The FCC is going to allow the Hollywood movie folks to control your set top box in what it cites as being a move to prevent piracy. Here is how it is going to work. The movie people want to add additional revenue to their coffers by showing their movies on satellite and cable TV, before the movie is released to DVD. This would position the viewing of the movie between the time it is shown in theaters until the time it makes its way to DVD.
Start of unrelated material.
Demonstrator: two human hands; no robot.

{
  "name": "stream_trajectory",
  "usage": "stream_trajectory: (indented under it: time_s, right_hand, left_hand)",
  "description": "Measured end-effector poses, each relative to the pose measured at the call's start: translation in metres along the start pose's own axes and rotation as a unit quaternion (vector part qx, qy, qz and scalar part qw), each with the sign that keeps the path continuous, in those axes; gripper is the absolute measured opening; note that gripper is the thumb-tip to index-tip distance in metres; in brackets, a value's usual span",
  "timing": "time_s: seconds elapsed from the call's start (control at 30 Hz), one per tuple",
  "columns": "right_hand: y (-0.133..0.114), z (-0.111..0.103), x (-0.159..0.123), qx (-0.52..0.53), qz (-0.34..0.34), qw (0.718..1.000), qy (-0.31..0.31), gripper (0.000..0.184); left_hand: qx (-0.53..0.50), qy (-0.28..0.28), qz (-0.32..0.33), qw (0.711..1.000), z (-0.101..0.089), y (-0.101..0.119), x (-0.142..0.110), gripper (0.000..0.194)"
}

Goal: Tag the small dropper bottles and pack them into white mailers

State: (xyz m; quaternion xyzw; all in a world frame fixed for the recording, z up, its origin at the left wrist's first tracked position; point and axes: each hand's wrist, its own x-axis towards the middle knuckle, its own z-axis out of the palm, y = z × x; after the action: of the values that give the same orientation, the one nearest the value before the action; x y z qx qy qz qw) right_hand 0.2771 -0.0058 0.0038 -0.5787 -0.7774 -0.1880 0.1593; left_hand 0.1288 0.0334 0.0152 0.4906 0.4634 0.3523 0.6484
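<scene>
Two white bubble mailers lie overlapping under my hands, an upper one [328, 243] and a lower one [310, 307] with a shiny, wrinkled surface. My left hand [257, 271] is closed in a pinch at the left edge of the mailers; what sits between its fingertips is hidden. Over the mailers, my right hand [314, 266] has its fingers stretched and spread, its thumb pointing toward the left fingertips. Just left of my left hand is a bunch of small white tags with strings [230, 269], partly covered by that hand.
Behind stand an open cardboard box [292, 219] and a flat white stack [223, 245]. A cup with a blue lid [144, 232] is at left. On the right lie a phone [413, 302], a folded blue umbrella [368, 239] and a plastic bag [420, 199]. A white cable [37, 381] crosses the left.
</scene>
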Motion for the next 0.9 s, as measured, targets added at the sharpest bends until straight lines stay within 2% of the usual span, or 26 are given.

So the FCC is going to grant access to the digital output of set top boxes to limit or to prevent copying by the viewer. A recent article stated:
The order concerns an anti-piracy technique known as “selectable output control.” For a movie made available before its release on disc, a studio will be able to instruct pay-TV operators to turn off the analog connectors on viewers’ set-top boxes, transmitting the movie only through encrypted digital outputs. Analog connectors have rudimentary anti-piracy controls at best; encrypted digital outputs, such as HDMI with DTCP, can be programmed to bar or limit copying.
A 2004 FCC rule had forbidden pay-TV operators from using selectable output control, largely out of concern for the millions of early digital-TV buyers whose sets don’t have encrypted inputs. But the commission had also said the prohibition could be waived for a new Hollywood business model.
As for the harm to consumers, it’s hard to see how anyone is hurt when programs are made available in additional ways in a format that only some people can access. That kind of thing happens any time a new technology is introduced — witness HDTV and Blu-ray discs, for example. And the FCC smartly barred studios from turning off analog outputs for more than 90 days on any given title, to avoid the possibility of consumers who rely on older TVs and conventional DVD players from being cut off completely.
Though some may disagree with my assessment, I personally believe that allowing access to any set top box could one day allow Hollywood to control or limit even access to legitimate devices in legitimate ways. Allowing Hollywood and the record industry too much control over our lives is not going to be beneficial to the consumer.